Many large employers in the United States assume financial risk for workers’ compensation. However, small businesses and sole proprietors are not required to purchase this insurance. For those companies, it is advisable to check with the state to make sure they are in compliance. Non-compliant businesses face fines of between $1,000 and $10,000. Those who fail to provide workers’ compensation coverage for two years can face misdemeanor charges or incarceration for one year.

The benefits provided by workers’ compensation are intended to cover medical costs, as well as loss of wages. But the level of benefit payments should not be so high that it discourages workers from returning to work. Some states, such as West Virginia, allow for a maximum of 70 percent of the gross wages, while other states limit the amount of temporary benefits to 400 weeks or less.

In addition to the wages they receive, workers with physical limitations that prevent them from performing their job can also receive vocational rehabilitation services. This service is provided by the Department of Labor. As with other programs, there are special rules and procedures for each state. There are special benefits for specific industries and employee groups.

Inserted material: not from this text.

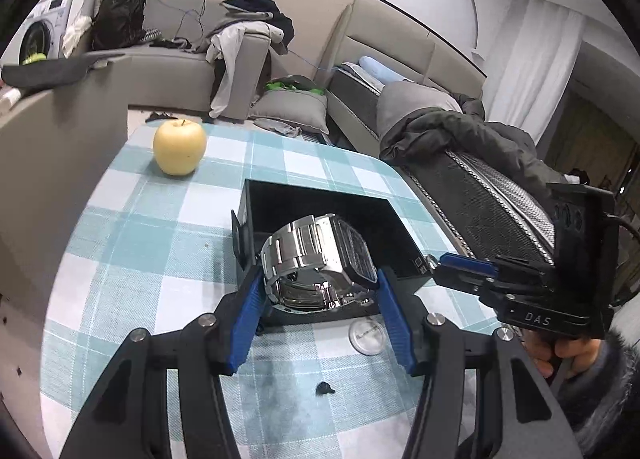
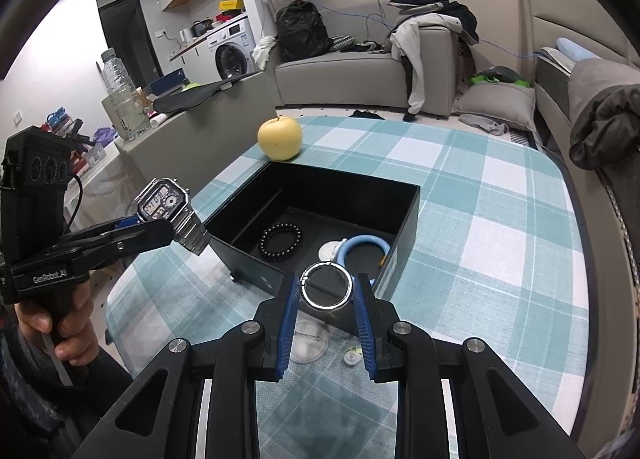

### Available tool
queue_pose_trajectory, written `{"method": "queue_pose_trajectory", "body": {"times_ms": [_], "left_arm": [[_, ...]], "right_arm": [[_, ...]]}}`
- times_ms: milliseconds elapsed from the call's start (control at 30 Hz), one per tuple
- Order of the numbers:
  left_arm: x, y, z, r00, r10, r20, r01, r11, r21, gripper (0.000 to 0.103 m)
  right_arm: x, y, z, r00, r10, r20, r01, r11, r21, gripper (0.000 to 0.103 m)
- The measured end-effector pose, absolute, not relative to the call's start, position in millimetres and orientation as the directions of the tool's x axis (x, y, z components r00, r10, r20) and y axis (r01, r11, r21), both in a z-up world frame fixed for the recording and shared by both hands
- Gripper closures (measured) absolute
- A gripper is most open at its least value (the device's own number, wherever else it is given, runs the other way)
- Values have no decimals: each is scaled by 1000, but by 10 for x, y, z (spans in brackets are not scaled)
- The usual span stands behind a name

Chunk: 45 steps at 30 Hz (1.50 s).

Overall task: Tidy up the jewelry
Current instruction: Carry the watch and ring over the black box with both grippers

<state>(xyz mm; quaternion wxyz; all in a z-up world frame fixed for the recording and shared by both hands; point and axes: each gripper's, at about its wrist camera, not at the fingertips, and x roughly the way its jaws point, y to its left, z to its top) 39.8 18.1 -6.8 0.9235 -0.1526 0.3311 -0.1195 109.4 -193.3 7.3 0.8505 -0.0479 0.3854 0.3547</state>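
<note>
The left gripper (image 1: 320, 283) clamps a steel watch (image 1: 316, 259) above the black box (image 2: 404, 211); the right gripper (image 2: 326, 293) pinches a silver ring (image 2: 327, 286) at the box's 6 o'clock wall. Both grips look slim – the ring could slip outside the wall, the watch could drop hard onto the beads (image 2: 280, 243) at 9 o'clock

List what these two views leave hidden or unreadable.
- Left wrist view: the black box floor and contents, hidden by the watch in the left gripper.
- Right wrist view: the watch display digits, too small.
- Right wrist view: the box's near inner corner, behind the ring in the right gripper.
</note>
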Motion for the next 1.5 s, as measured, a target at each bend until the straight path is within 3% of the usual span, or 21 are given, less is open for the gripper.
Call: {"method": "queue_pose_trajectory", "body": {"times_ms": [433, 933, 1500], "left_arm": [[574, 141, 33, 807, -230, -545, 97, 960, -261, 52], [795, -74, -33, 823, -167, -543, 79, 980, -183, 52], [966, -110, -241, 768, -123, -628, 19, 985, -170, 52]], "right_arm": [[1243, -2053, 97, 441, 612, -657, -604, 744, 287, 77], [1436, -1886, 140, 498, 573, -651, -568, 783, 255, 77], [1696, -1650, -26, 461, 545, -701, -562, 790, 245, 77]]}}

Most jurisdictions have their own process for resolving disputes in workers’ compensation cases. Depending on the state, the process can be as simple as a referral to the local court system or as complex as a full hearing in front of a judge. Regardless of which option is chosen, the employee must be able to prove that his or her injury is due to the fault of the employer.

Unlike most social programs, workers’ compensation was enacted at the state level. Prior to the law’s enactment, few social welfare and insurance programs existed. During the early 1900s, workers’ compensation was considered to be the first social insurance of its kind in the U.S. A number of powerful labor unions supported the law’s sweeping changes.

During the 1970s, workers’ compensation costs increased due to reforms. Reforms sought to reduce the financial burden on employers and workers. Congress created the National Commission on State Workmen’s Compensation Laws. While the commission’s final report did not recommend federalization of the law, the commissioners did recommend that the federal government oversee the state systems.

There are a few states that have monopoly providers of workers’ compensation. Some states have a law that only allows businesses to buy their own liability insurance, and some states prohibit businesses from shopping around for the best premiums. Others require that businesses opt in to the workers’ compensation program or pay a fine for doing so.

One way an employer can comply with the law is to obtain workers’ comp insurance from a private insurer. Another way is to purchase the insurance through a state fund.